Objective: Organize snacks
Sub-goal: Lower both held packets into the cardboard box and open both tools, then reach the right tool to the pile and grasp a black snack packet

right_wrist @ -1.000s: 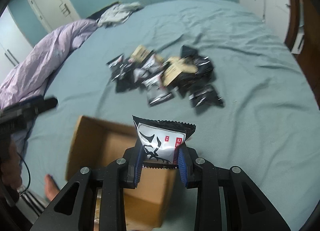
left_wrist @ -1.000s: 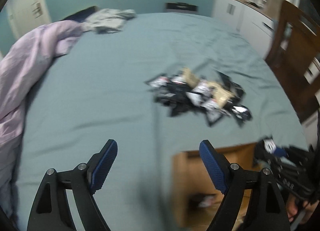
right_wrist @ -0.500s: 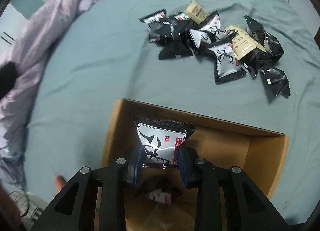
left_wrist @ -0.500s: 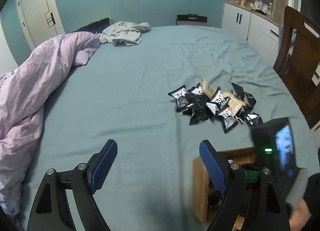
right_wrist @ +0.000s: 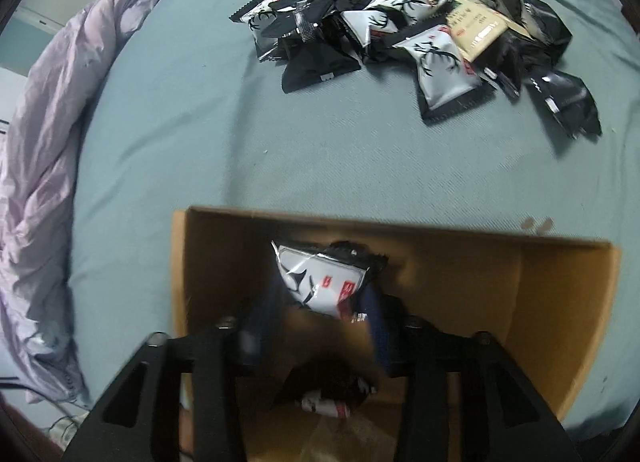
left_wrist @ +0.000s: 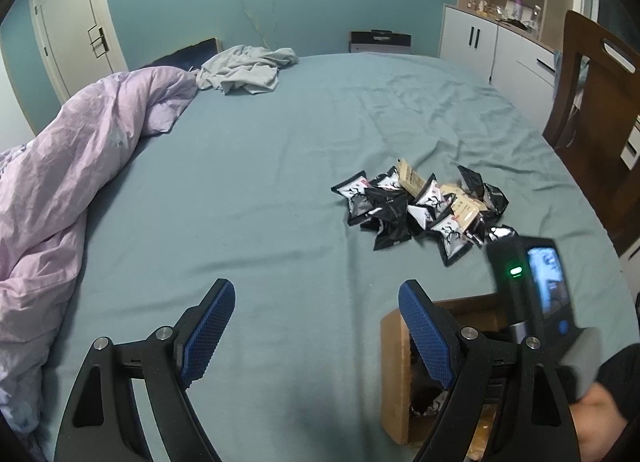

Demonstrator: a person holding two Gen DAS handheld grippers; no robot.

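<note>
- Right gripper (right_wrist: 320, 326) is poised over the open cardboard box (right_wrist: 568, 302), nose tipped steeply down, and its jaws have just been opening.
- The silver-and-black snack packet (right_wrist: 320, 282) sits between the blue pads, tilted and blurred. It looks let go and dropping rather than pinched, though the blur keeps me from being sure the pads are clear of it.
- Straight beneath it, on the box floor, lies another packet (right_wrist: 328, 402), so the drop line runs right into the box.
- Left gripper (left_wrist: 312, 338) hangs out over bare bedsheet (left_wrist: 260, 189), jaws spread wide with nothing between them.
- The heap of snack packets (left_wrist: 420, 209) waits on the sheet, beyond the box's far wall in the right wrist view, with the sheet showing between heap and box.
- Here's what the next reach turns on: from the right fingers the heap lies ahead and a touch to the right, and its nearest piece is a silver deer-print packet (right_wrist: 444, 65) lying slantwise, long axis running from upper left to lower right.
- The right hand is my pick as the nearer one. From the left gripper the heap sits ahead and off to the right.
</note>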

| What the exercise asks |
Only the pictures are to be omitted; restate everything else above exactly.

| Your solution |
Objective: Organize snacks
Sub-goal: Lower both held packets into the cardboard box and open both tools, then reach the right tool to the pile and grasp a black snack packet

right_wrist @ -1.000s: 
left_wrist @ -1.000s: 
right_wrist @ -0.500s: 
left_wrist @ -0.500s: 
right_wrist @ +0.000s: 
left_wrist @ +0.000s: 

Demonstrator: a person holding two Gen DAS handheld grippers; no robot.

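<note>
- Right gripper (right_wrist: 320, 326) is poised over the open cardboard box (right_wrist: 568, 302), nose tipped steeply down, and its jaws have just been opening.
- The silver-and-black snack packet (right_wrist: 320, 282) sits between the blue pads, tilted and blurred. It looks let go and dropping rather than pinched, though the blur keeps me from being sure the pads are clear of it.
- Straight beneath it, on the box floor, lies another packet (right_wrist: 328, 402), so the drop line runs right into the box.
- Left gripper (left_wrist: 312, 338) hangs out over bare bedsheet (left_wrist: 260, 189), jaws spread wide with nothing between them.
- The heap of snack packets (left_wrist: 420, 209) waits on the sheet, beyond the box's far wall in the right wrist view, with the sheet showing between heap and box.
- Here's what the next reach turns on: from the right fingers the heap lies ahead and a touch to the right, and its nearest piece is a silver deer-print packet (right_wrist: 444, 65) lying slantwise, long axis running from upper left to lower right.
- The right hand is my pick as the nearer one. From the left gripper the heap sits ahead and off to the right.
</note>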

The exercise is complete as it stands.